The London-focused housebuilder said apartment delivery times have risen from around five years a decade ago, adding pressure to a market already struggling to produce enough new homes. Higher borrowing costs, reduced investor appetite, development levies, building safety requirements, and the cost of preparing complex brownfield sites are all weighing on schemes before construction can begin.

The warning came alongside the group’s latest full-year results, which showed pre-tax profit falling to around £451m. Berkeley has maintained its medium-term profit guidance, but its comments point to a market where even established developers with specialist urban landbanks are finding it harder to move projects from consent to completion.

London remains the centre of the challenge because its housing need is concentrated, its land supply is constrained, and many of its viable sites require dense, apartment-led development.

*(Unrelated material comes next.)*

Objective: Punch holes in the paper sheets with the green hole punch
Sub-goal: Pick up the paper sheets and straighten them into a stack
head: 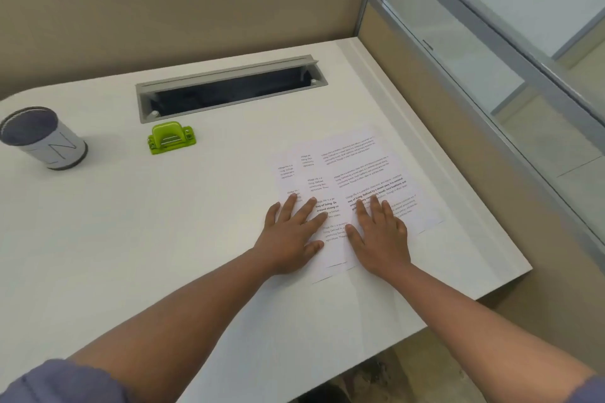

Tall buildings, second stair requirements, remediation obligations, infrastructure contributions, affordable housing negotiations, transport impacts, utilities constraints, and building safety gateways all add cost and time before a contractor can establish properly on site.

Berkeley has argued that planning reform will not be enough without changes to tax and regulation. The group has pointed to stamp duty and additional surcharges as factors suppressing demand, reducing liquidity, and weakening the investment case for new homes in the capital.

Those concerns sit within a wider delivery problem. National housing targets depend not only on planning permissions, but on land being cleared, funded, serviced, and built. The same pressure can be seen in the growing focus on strategic demolition and the reuse of existing urban land, where construction activity often begins long before the first housing block becomes visible.

Long preconstruction periods create direct consequences across the supply chain. Contractors cannot plan labour, plant, procurement, or specialist packages around schemes that remain uncertain for years, while consultants, manufacturers, and subcontractors face the same difficulty. A project listed in the pipeline may not become dependable workload until design, funding, planning conditions, regulatory gateways, and commercial agreements are aligned.

Apartment-led regeneration is especially exposed to that lag. These schemes require early investment in planning, surveys, legal work, utilities coordination, affordable housing negotiation, design development, resident engagement, and financing. If viability changes during that process, developers may redesign, phase, defer, or pause schemes, creating a stop-start pattern that weakens confidence across delivery teams.

Building safety reform has also changed the sequence of residential development. Higher standards and clearer accountability are necessary, but they bring a heavier evidence burden. Developers must demonstrate design intent, competence, and compliance with greater precision, while contractors are expected to manage more detailed documentation and assurance during delivery.

Regulation is not the only cause of delay. London apartment construction has always been shaped by market cycles, political negotiation, infrastructure capacity, land value assumptions, and design complexity. The difference now is the accumulation of those pressures while sales rates, affordability, finance costs, and institutional demand remain less forgiving than during the previous growth cycle.

The risk is that housing output becomes increasingly dependent on a smaller pool of major developers able to carry long lead times, absorb planning risk, and manage complex compliance requirements. That would not automatically create a faster or more resilient market, particularly where smaller developers, housing associations, and partnerships are needed to unlock difficult sites.

Berkeley’s warning points to a delivery system that requires planning reform, tax policy, funding, regulation, and construction capacity to move together. Without that alignment, London’s apartment pipeline may continue to look substantial on paper while taking longer to reach site, longer to build, and longer to turn into occupied homes.